»»

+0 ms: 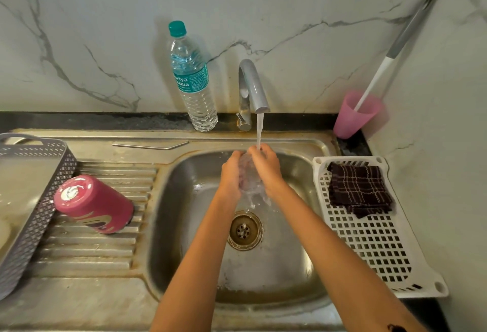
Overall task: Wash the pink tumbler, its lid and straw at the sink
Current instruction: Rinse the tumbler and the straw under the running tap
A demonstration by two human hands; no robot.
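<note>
Both hands are over the steel sink [184,226] under running water from the tap [251,86]. My left hand [232,173] and my right hand [266,167] hold a clear lid [249,176] between them, the water splashing over it. The pink tumbler [92,204] lies on its side on the ribbed drainboard at the left, its base toward me. The metal straw [150,146], bent at one end, lies on the sink's back rim.
A grey perforated basket [34,215] stands at far left. A water bottle [192,79] stands behind the sink. At the right, a white slotted tray [374,239] holds a dark checked cloth [359,189]. A pink cup [355,114] holds a long-handled brush [395,50].
</note>
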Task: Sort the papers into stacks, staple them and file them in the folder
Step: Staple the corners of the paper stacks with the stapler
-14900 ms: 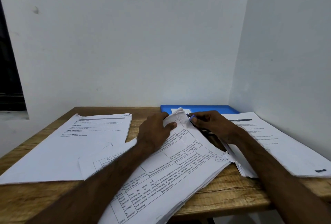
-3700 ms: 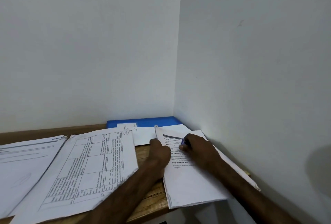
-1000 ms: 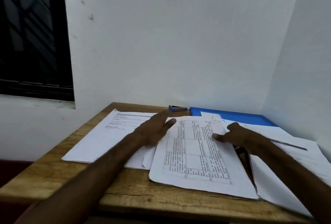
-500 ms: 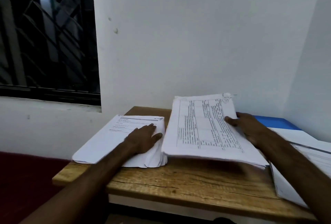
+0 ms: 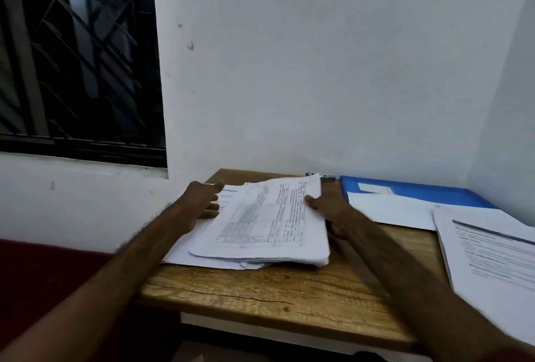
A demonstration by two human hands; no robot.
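Observation:
A stack of papers printed with a table [image 5: 269, 217] lies on top of a second white stack [image 5: 185, 254] at the left end of the wooden table [image 5: 260, 289]. My right hand [image 5: 330, 208] grips the printed stack's right edge, thumb on top. My left hand [image 5: 199, 202] rests with straight fingers on the lower stack at the printed stack's left edge. A blue folder [image 5: 419, 189] lies at the back right with a white sheet [image 5: 390, 209] partly over it. A small stapler [image 5: 322, 178] shows behind the stack's far corner.
Another stack of printed papers [image 5: 492, 257] lies at the right, overhanging the table's front edge. White walls close the back and the right side. A dark barred window [image 5: 78, 57] is at the left, and the table's left edge drops to a dark red floor.
My right hand has swung the printed stack left and laid it down on the left stack. My left hand slid off that stack's top to its left side.

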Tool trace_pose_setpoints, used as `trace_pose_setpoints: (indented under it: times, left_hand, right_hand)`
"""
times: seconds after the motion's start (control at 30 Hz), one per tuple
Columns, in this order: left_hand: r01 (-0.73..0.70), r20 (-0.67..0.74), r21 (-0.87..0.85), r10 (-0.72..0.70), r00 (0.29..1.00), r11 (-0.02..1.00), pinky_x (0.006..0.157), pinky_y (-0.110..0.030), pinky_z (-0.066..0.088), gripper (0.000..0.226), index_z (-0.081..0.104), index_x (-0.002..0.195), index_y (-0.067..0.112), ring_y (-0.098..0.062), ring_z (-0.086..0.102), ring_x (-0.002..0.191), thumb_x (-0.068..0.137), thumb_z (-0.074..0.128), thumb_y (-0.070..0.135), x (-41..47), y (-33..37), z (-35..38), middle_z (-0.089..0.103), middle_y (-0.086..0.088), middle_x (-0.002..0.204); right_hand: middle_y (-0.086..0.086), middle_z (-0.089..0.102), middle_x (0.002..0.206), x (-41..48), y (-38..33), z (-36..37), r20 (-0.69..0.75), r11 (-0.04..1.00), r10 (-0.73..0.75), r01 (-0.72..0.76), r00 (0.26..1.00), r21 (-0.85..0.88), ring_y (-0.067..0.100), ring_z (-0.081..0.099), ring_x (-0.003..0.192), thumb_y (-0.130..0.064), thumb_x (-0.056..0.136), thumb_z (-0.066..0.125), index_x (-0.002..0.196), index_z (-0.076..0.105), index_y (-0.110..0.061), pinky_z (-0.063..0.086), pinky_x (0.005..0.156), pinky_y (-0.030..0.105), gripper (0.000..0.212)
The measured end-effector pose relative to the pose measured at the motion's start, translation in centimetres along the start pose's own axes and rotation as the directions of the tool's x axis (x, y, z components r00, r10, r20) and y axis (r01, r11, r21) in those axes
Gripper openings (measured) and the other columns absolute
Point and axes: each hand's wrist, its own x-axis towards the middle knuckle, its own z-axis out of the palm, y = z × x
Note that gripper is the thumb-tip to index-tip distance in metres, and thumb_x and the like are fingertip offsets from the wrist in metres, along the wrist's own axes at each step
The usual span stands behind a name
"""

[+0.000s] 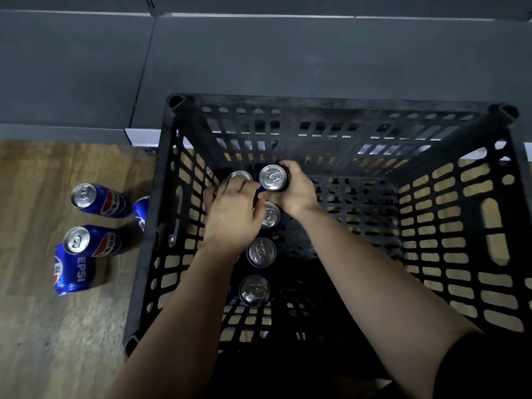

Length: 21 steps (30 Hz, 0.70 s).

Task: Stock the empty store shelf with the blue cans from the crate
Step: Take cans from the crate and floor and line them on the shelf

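Observation:
A black slatted crate [449, 131] stands on the floor below me with several blue cans upright along its left side. Both my hands reach down into it. My right hand [293, 191] is wrapped around one blue can [273, 177] at the far end of the row, its silver top showing. My left hand [230, 211] is closed over the neighbouring can [239, 176], whose top is partly hidden by my fingers. More cans [261, 251] stand behind my hands in the row. The dark grey shelf [259, 59] lies beyond the crate, with no cans on it.
On the wooden floor [57, 326] left of the crate stand two upright blue cans [99, 199], one lying on its side [73, 273], and another [141, 211] partly hidden by the crate wall. The shelf's front edge runs just behind the crate.

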Motion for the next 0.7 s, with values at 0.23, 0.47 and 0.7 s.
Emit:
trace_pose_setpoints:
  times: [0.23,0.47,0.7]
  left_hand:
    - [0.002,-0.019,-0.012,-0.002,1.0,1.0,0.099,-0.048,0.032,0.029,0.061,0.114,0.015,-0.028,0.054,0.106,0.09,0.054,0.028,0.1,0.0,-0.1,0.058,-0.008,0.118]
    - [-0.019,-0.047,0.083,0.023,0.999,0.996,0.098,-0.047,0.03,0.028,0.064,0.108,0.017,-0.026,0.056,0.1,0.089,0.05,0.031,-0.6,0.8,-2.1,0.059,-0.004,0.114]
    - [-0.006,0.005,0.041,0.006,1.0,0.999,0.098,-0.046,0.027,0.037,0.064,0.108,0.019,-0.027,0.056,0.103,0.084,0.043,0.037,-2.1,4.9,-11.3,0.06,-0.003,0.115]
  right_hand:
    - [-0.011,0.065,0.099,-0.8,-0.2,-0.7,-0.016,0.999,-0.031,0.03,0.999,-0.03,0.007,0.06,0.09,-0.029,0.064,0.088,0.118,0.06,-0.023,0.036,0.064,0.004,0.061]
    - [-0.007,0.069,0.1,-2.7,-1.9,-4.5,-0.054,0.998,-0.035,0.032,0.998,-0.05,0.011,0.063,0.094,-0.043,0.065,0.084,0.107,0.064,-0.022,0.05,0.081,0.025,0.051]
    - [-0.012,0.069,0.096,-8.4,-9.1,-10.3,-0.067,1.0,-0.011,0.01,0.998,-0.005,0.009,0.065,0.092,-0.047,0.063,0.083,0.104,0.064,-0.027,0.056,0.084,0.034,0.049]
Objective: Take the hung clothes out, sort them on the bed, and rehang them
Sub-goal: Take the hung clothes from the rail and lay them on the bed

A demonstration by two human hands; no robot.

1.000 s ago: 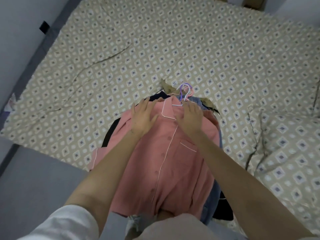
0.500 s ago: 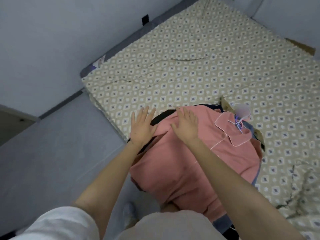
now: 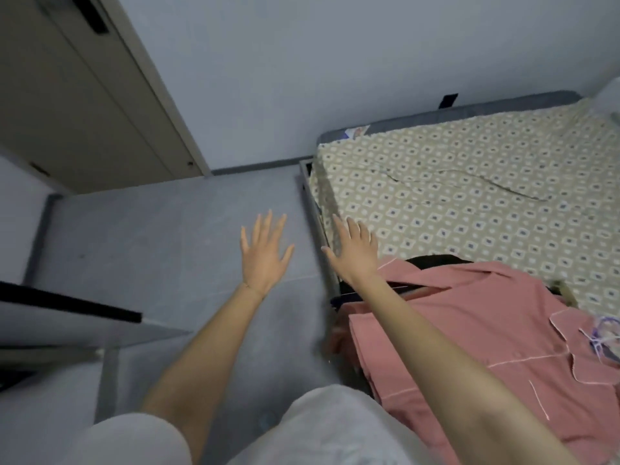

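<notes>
Left hand point(image 3: 265, 256): fingers straight and spread, empty, over the grey floor point(image 3: 161, 236). Right hand point(image 3: 354, 253): likewise flat and empty, above the near-left edge of the bed point(image 3: 469, 182). Pink shirt point(image 3: 469, 317) on the bed's near corner, right of the hands, atop dark garments point(image 3: 432, 260); hanger hooks point(image 3: 605, 337) at its collar, far right. Brown door point(image 3: 84, 112) far left.

The person wears a pale white short-sleeved top point(image 3: 328, 427), its left sleeve point(image 3: 134, 441) ending above bare forearms.
</notes>
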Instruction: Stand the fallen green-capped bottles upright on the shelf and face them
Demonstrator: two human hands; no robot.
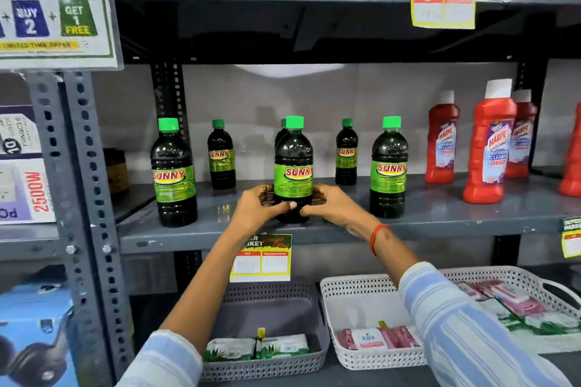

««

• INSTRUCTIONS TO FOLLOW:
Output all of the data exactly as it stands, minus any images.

• RESULT OF THIS TASK:
+0 ms: 
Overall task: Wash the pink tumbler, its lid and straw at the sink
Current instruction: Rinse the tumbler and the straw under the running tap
A demonstration by two human hands; no robot.
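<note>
Both hands are over the steel sink [184,226] under running water from the tap [251,86]. My left hand [232,173] and my right hand [266,167] hold a clear lid [249,176] between them, the water splashing over it. The pink tumbler [92,204] lies on its side on the ribbed drainboard at the left, its base toward me. The metal straw [150,146], bent at one end, lies on the sink's back rim.
A grey perforated basket [34,215] stands at far left. A water bottle [192,79] stands behind the sink. At the right, a white slotted tray [374,239] holds a dark checked cloth [359,189]. A pink cup [355,114] holds a long-handled brush [395,50].
</note>
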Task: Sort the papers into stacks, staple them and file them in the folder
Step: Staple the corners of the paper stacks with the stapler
-14900 ms: 
-3700 ms: 
-1000 ms: 
-500 ms: 
+0 ms: 
A demonstration by two human hands; no robot.
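Observation:
A stack of papers printed with a table [image 5: 269, 217] lies on top of a second white stack [image 5: 185, 254] at the left end of the wooden table [image 5: 260, 289]. My right hand [image 5: 330, 208] grips the printed stack's right edge, thumb on top. My left hand [image 5: 199, 202] rests with straight fingers on the lower stack at the printed stack's left edge. A blue folder [image 5: 419, 189] lies at the back right with a white sheet [image 5: 390, 209] partly over it. A small stapler [image 5: 322, 178] shows behind the stack's far corner.
Another stack of printed papers [image 5: 492, 257] lies at the right, overhanging the table's front edge. White walls close the back and the right side. A dark barred window [image 5: 78, 57] is at the left, and the table's left edge drops to a dark red floor.
My right hand has swung the printed stack left and laid it down on the left stack. My left hand slid off that stack's top to its left side.
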
Tool trace_pose_setpoints, used as `trace_pose_setpoints: (indented under it: times, left_hand, right_hand)`
"""
times: seconds after the motion's start (control at 30 Hz), one per tuple
Columns, in this order: left_hand: r01 (-0.73..0.70), r20 (-0.67..0.74), r21 (-0.87..0.85), r10 (-0.72..0.70), r00 (0.29..1.00), r11 (-0.02..1.00), pinky_x (0.006..0.157), pinky_y (-0.110..0.030), pinky_z (-0.066..0.088), gripper (0.000..0.226), index_z (-0.081..0.104), index_x (-0.002..0.195), index_y (-0.067..0.112), ring_y (-0.098..0.062), ring_z (-0.086..0.102), ring_x (-0.002..0.191), thumb_x (-0.068..0.137), thumb_z (-0.074..0.128), thumb_y (-0.070..0.135), x (-41..47), y (-33..37), z (-35..38), middle_z (-0.089..0.103), middle_y (-0.086..0.088), middle_x (-0.002..0.204); right_hand: middle_y (-0.086..0.086), middle_z (-0.089..0.102), middle_x (0.002..0.206), x (-41..48), y (-38..33), z (-36..37), r20 (-0.69..0.75), r11 (-0.04..1.00), r10 (-0.73..0.75), r01 (-0.72..0.76), r00 (0.26..1.00), r21 (-0.85..0.88), ring_y (-0.067..0.100), ring_z (-0.081..0.099), ring_x (-0.003..0.192), thumb_y (-0.130..0.064), thumb_x (-0.056..0.136), thumb_z (-0.066..0.125), index_x (-0.002..0.196), index_z (-0.076..0.105), index_y (-0.110..0.061), pinky_z (-0.063..0.086), pinky_x (0.005..0.156), pinky_y (-0.030..0.105), gripper (0.000..0.212)
The measured end-effector pose relative to the pose measured at the motion's start, translation in centimetres along the start pose's own axes and rotation as the directions of the tool's x axis (x, y, z components r00, r10, r20) and y axis (r01, r11, r21) in those axes
Gripper openings (measured) and the other columns absolute
Point and axes: each hand's wrist, its own x-axis towards the middle knuckle, its own z-axis out of the palm, y = z × x
Note that gripper is the thumb-tip to index-tip distance in metres, and thumb_x and the like are fingertip offsets from the wrist in metres, along the wrist's own axes at each step
The usual span stands behind a name
"""

[+0.000s] 

Length: 21 steps (30 Hz, 0.70 s).

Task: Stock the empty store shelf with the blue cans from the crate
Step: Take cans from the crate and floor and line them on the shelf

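Observation:
A black slatted crate [449, 131] stands on the floor below me with several blue cans upright along its left side. Both my hands reach down into it. My right hand [293, 191] is wrapped around one blue can [273, 177] at the far end of the row, its silver top showing. My left hand [230, 211] is closed over the neighbouring can [239, 176], whose top is partly hidden by my fingers. More cans [261, 251] stand behind my hands in the row. The dark grey shelf [259, 59] lies beyond the crate, with no cans on it.
On the wooden floor [57, 326] left of the crate stand two upright blue cans [99, 199], one lying on its side [73, 273], and another [141, 211] partly hidden by the crate wall. The shelf's front edge runs just behind the crate.
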
Motion for the next 0.7 s, with values at 0.23, 0.47 and 0.7 s.
Emit:
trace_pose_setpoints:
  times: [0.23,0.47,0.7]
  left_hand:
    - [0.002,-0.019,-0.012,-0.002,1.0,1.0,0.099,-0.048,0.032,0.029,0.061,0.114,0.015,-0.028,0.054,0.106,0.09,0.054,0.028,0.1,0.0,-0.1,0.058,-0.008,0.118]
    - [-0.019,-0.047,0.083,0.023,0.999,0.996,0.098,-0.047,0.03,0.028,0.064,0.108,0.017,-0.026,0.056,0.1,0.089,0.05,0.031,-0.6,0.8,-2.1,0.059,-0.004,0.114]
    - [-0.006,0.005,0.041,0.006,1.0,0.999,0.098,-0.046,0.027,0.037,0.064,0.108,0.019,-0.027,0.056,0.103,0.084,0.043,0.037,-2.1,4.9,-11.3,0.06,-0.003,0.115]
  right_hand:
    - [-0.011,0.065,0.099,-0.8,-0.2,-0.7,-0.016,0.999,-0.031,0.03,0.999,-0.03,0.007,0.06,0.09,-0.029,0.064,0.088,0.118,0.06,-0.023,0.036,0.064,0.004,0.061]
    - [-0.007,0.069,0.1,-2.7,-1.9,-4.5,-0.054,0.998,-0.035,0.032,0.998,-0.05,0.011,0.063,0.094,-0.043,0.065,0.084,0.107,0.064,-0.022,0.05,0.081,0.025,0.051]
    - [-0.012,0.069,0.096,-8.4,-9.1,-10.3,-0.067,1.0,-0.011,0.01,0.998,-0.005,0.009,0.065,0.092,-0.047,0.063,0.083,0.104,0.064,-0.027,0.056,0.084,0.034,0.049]
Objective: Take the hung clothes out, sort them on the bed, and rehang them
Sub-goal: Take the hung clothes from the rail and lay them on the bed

A demonstration by two human hands; no robot.

1.000 s ago: 
0.500 s ago: 
now: 

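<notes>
Left hand point(image 3: 265, 256): fingers straight and spread, empty, over the grey floor point(image 3: 161, 236). Right hand point(image 3: 354, 253): likewise flat and empty, above the near-left edge of the bed point(image 3: 469, 182). Pink shirt point(image 3: 469, 317) on the bed's near corner, right of the hands, atop dark garments point(image 3: 432, 260); hanger hooks point(image 3: 605, 337) at its collar, far right. Brown door point(image 3: 84, 112) far left.

The person wears a pale white short-sleeved top point(image 3: 328, 427), its left sleeve point(image 3: 134, 441) ending above bare forearms.
</notes>
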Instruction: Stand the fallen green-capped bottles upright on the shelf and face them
Demonstrator: two human hands; no robot.

With that, the exercise is finished.